В этом измерении, по Набокову, нет места тому, что он называет «нравственным поучением».

Одна из кульминаций «Шинели» — сцена, где молодой шустрый канцелярист вдруг останавливается, пораженный чинимыми над Акакием Акакиевичем жестокими насмешками. «И долго потом, среди самых веселых минут, представлялся ему низенький чиновник с лысинкою на лбу, с своими проникающими словами: „Оставьте меня, зачем вы меня обижаете?“ — и в этих проникающих словах звенели другие слова: „Я брат твой“. И закрывал себя рукою бедный молодой человек, и много раз содрогался он потом на веку своем, видя, как много в человеке бесчеловечья...».

Об этом месте гоголевской повести — его иногда называют «гуманным» — Набоков не вспоминает, но есть основания предположить, что именно его имеет он в виду, отказываясь говорить о «нравственной позиции или нравственном поучении»; последнее, на его взгляд, лишено смысла «в мире тщеты, тщетного смирения и тщетного господства». Да, признает Набоков, в этом мире «что-то очень дурно устроено», однако «мир это е с т ь и он исключает все, что может его разрушить, поэтому всякое усовершенствование, всякая борьба, всякая нравственная цель или усилие ее достичь так же немыслимы, как изменение звездной орбиты».

Не приходится удивляться, что в глазах Набокова гоголевские «лирические излияния» представляют ценность весьма незначительную, если не сомнительную, в «Шинели» их роль в лучшем случае вспомогательная — нечто вроде пауз в потоке «бормотания». Подобно тому, как в «Мертвых душах» гоголевский монолог о Руси — лишь «скороговорка фокусника», призванная отвлечь внимание читателей, дабы они не заметили исчезновения Чичикова, «посланника сатаны, спешащего домой, в ад». Или зеркалу в эпиграфе к «Ревизору», отражающему что угодно, только не «подлинную жизнь». Для Набокова куда важнее замкнутый, алогичный «зеркальный мир» самого Гоголя. Поэтому на последних страницах книги, определяя ее цель, Набоков предупреждает своих читателей: «...Если вы хотите узнать что-нибудь о России... не трогайте Гоголя».

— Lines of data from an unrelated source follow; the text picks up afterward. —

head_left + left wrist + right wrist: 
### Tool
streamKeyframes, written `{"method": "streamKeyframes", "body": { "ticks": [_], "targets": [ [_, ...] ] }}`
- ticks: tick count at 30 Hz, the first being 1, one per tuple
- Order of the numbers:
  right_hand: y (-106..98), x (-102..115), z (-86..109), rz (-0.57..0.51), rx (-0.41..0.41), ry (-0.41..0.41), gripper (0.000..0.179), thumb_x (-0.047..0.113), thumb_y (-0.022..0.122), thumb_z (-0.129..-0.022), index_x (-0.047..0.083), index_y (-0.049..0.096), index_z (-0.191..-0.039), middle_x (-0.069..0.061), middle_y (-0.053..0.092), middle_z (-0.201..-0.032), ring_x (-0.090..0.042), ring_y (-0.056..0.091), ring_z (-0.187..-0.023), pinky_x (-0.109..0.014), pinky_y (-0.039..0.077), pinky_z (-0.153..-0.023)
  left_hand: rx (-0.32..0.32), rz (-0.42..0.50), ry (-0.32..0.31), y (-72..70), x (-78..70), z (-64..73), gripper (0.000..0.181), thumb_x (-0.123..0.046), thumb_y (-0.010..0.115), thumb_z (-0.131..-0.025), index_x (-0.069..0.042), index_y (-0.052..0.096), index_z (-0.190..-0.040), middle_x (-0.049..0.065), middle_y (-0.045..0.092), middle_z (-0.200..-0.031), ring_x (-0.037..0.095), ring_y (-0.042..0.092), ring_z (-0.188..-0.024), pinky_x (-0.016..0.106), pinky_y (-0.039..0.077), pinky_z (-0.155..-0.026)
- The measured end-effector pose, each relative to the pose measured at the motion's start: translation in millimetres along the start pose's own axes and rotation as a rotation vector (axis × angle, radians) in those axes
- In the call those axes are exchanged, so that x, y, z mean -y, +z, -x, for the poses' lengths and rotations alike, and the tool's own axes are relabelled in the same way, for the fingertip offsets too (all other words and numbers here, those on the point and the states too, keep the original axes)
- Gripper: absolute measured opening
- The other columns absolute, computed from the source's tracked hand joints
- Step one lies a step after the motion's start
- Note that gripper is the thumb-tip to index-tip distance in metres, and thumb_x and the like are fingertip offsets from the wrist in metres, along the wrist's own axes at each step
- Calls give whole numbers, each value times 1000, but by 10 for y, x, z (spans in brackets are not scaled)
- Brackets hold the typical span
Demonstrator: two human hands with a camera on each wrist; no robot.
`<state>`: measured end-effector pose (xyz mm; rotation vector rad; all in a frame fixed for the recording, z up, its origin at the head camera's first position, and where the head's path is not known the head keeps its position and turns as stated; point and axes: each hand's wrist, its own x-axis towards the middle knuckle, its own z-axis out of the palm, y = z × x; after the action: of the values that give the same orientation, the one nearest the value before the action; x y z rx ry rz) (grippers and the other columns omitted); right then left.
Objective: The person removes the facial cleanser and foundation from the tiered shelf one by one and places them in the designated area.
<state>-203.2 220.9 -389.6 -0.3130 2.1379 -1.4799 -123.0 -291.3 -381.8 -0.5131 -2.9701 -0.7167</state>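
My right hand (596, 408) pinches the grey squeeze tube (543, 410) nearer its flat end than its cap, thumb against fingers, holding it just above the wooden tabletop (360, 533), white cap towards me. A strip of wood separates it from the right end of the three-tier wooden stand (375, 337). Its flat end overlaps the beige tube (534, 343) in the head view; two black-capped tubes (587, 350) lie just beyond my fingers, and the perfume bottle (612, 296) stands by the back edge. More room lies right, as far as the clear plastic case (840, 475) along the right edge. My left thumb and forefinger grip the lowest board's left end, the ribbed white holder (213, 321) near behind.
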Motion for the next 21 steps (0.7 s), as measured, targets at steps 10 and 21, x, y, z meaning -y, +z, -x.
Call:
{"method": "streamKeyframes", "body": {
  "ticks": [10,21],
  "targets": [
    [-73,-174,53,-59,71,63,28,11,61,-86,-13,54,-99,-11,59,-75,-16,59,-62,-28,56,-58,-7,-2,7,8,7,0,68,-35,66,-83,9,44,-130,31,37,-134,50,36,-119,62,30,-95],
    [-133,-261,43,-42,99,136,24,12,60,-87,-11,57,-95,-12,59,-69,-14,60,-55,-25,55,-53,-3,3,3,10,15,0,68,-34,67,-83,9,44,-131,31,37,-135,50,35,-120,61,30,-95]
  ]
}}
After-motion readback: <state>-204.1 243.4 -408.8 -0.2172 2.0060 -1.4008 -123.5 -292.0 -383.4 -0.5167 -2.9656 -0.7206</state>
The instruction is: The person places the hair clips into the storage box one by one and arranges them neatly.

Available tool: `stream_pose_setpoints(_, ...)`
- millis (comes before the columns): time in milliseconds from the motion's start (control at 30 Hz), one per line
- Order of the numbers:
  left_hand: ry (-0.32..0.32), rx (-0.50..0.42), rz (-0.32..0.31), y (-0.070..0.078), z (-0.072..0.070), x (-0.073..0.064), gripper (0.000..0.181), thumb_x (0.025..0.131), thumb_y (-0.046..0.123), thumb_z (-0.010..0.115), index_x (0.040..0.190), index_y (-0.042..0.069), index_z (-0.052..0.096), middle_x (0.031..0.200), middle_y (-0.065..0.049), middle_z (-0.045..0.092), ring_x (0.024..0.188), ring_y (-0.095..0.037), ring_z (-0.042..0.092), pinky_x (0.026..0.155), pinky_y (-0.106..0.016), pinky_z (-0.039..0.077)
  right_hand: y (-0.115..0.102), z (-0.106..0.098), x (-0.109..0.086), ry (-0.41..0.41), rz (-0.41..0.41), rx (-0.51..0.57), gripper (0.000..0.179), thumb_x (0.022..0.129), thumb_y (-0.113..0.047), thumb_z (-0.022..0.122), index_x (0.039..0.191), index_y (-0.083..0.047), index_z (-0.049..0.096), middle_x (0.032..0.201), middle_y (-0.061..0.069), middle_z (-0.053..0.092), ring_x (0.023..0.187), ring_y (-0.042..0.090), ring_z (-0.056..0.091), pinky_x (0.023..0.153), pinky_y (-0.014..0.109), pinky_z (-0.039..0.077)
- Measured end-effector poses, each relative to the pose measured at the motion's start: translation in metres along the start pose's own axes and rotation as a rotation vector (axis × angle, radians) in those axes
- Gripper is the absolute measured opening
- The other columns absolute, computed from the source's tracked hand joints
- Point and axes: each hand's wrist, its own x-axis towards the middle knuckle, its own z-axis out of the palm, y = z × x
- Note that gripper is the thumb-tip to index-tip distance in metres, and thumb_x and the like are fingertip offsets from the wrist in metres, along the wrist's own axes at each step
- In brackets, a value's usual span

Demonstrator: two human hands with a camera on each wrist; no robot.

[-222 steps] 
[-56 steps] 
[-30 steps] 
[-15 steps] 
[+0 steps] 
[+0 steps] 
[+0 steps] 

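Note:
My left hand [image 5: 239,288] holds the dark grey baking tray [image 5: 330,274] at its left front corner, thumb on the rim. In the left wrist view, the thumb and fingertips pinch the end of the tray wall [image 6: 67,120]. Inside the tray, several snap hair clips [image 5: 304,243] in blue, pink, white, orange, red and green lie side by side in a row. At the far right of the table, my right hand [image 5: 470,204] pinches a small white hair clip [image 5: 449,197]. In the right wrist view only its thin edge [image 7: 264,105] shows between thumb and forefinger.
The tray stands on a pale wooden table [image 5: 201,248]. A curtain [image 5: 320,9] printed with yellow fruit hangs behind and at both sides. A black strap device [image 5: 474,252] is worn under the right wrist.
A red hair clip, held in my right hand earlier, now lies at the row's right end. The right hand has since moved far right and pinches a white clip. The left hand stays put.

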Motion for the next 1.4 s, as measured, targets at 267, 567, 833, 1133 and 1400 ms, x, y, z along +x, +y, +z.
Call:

И при этом «самым великим писателем, которого до сих пор произвела Россия», он считает именно Гоголя. Если «уравновешенный Пушкин, земной Толстой, сдержанный Чехов» знали только отдельные «минуты иррационального прозрения», то Гоголь весь в «четвертом измерении», Этим и только этим определяется его причастность к «великой литературе», которая всегда «идет по краю иррациональности».

* * *

Книга «Николай Гоголь» дает нам возможность увидеть в Набокове — мастере прозы еще и мастера-эссеиста, интерпретатора, если можно так сказать — мастера-читателя. Однако этот читатель ни на минуту не забывает, что он и сам писатель-профессионал, к тому же «не вяжущийся» с коллегой-классиком. Потому так глубоко субъективны, а стало быть и одномерны его восприятие, оценки, трактовки. И это при том, что у Гоголя он превыше всего ценит как раз «четырехмерность». Набоков не замечает, что, пиша (как говаривали в старину) о Гоголе, он главным образом говорит о том, каким он видит писателя, о своем понимании смысла, назначения и секретов гоголевского творчества, то есть в сущности — о себе самом. «Я сказал...», «Я думаю...», «Я считаю...»...

Есть искушение полемически перефразировать приведенный выше парадоксальный совет Набокова «не трогать Гоголя»: если вы хотите узнать что-нибудь о Гоголе, не трогайте Набокова... Но от искушения лучше удержаться. Во-первых, потому что книга Набокова все же немало говорит нам о Гоголе, высвечивает его облик и творчество, пусть порою с неожиданной стороны и в непривычном ракурсе; во-вторых, она позволяет нам «узнать что-нибудь» о Набокове. Согласимся, это не так уж мало.

Примечания

1. Новый мир. — 1987. — № 4; Набоков В. Николай Гоголь. 1809–1852. // В. Набоков. Лекции по русской литературе. Чехов, Достоевский, Гоголь, Горький, Толстой, Тургенев. — М., 1996.